= The Uniques (Louisiana band) =

American rock band

The Uniques were an American rock band based in Louisiana, with Joe Stampley at the helm. Members included brother Bobby Stampley of Springhill, bass; Ray Mills of nearby Sarepta, lead guitar; Mike Love of Magnolia, Arkansas, drums; Jim Woodfield of Pine Bluff, Arkansas, guitar, and Joe Stampley, keyboard and lead vocalist. The members met while attending Southern State College (now Southern Arkansas University) in Magnolia, Arkansas, and formed the band. They were active from 1965 to 1970, recording most of their material at Robin Hood Studios in Tyler, Texas. They released their material on Paula Records of Shreveport. Their two biggest hits were "Not Too Long Ago" and "All These Things", which Stampley re-recorded in his country solo career and took to the top of the charts.

"All These Things" was written by Naomi Neville, a pseudonym for Allen Toussaint.

In the fall of 2010, the Uniques were inducted into the Louisiana Music Hall of Fame during their 45th-anniversary reunion concert at the Piney Woods Palace in Springhill. Original members Joe Stampley, Bobby Stampley, Ray Mills, Jim Woodfield, and Mike Love were present.

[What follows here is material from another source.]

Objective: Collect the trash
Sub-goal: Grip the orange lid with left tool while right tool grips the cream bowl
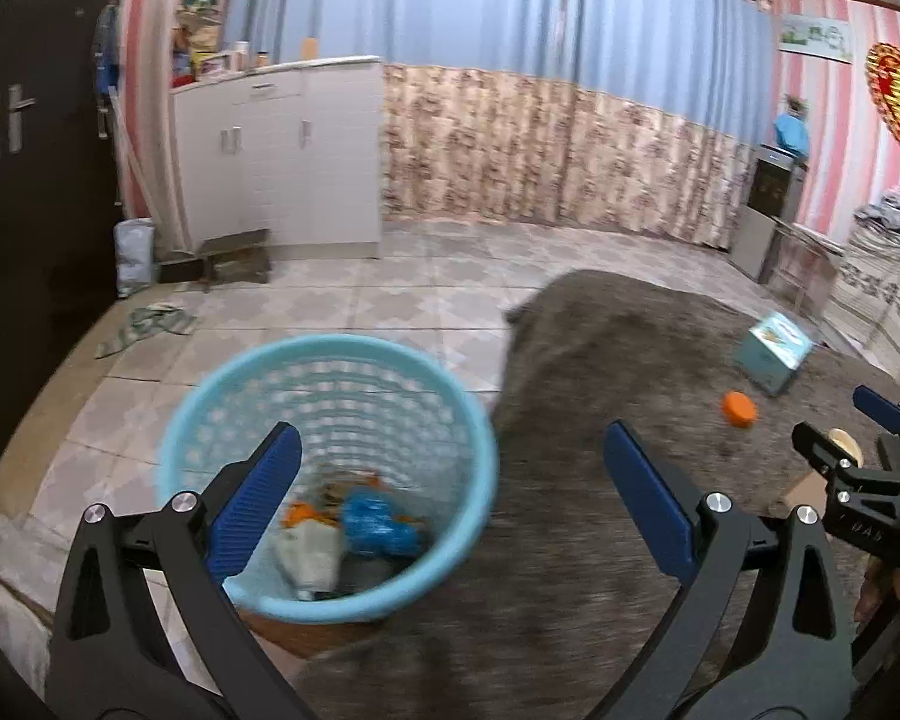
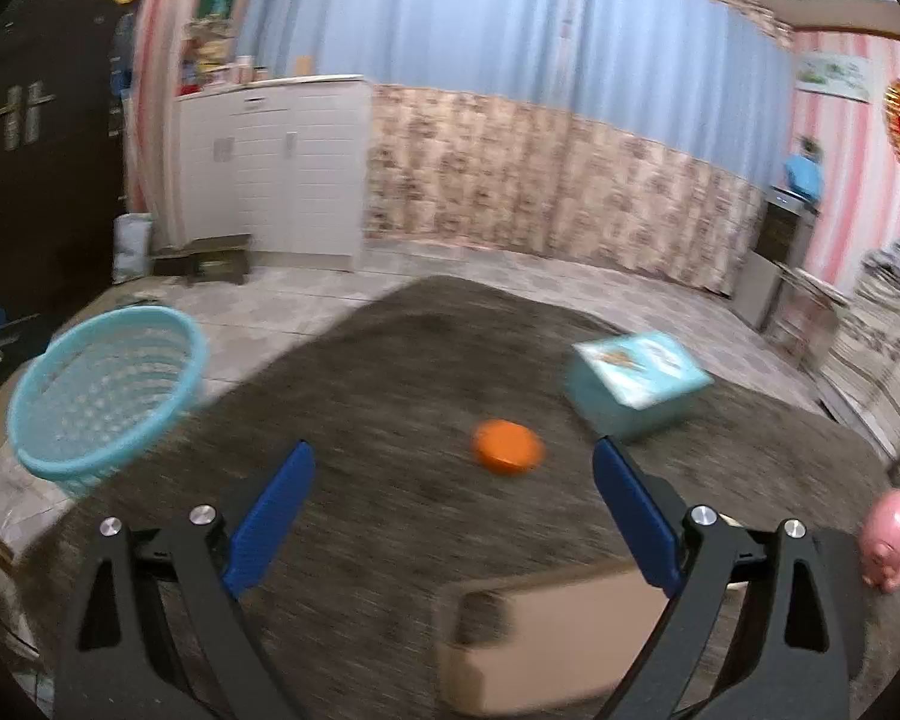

The song "You Ain't Tuff" was also featured on the Nuggets: Original Artyfacts from the First Psychedelic Era, 1965–1968 collection.

==Discography==

===Albums===
Their actual LP releases on Paula Records were:

- Uniquely Yours (Paula LPS 2190) 1966, recorded at Robin Hood, Tyler
- Happening Now (Paula LPS 2194) 1967, recorded at Robin Hood, Tyler
- Playtime (Paula LPS 2199) 1968, recorded at Columbia Studios, Nashville
- The Uniques (Paula LPS 2204) 1969, recorded at Muscle Shoals Sound Studio
- Golden Hits (Paula LPS 2208) 1970

===Singles===
"Fast Way of Living" / "Not Too Long Ago" [1965, Paula catalog #219]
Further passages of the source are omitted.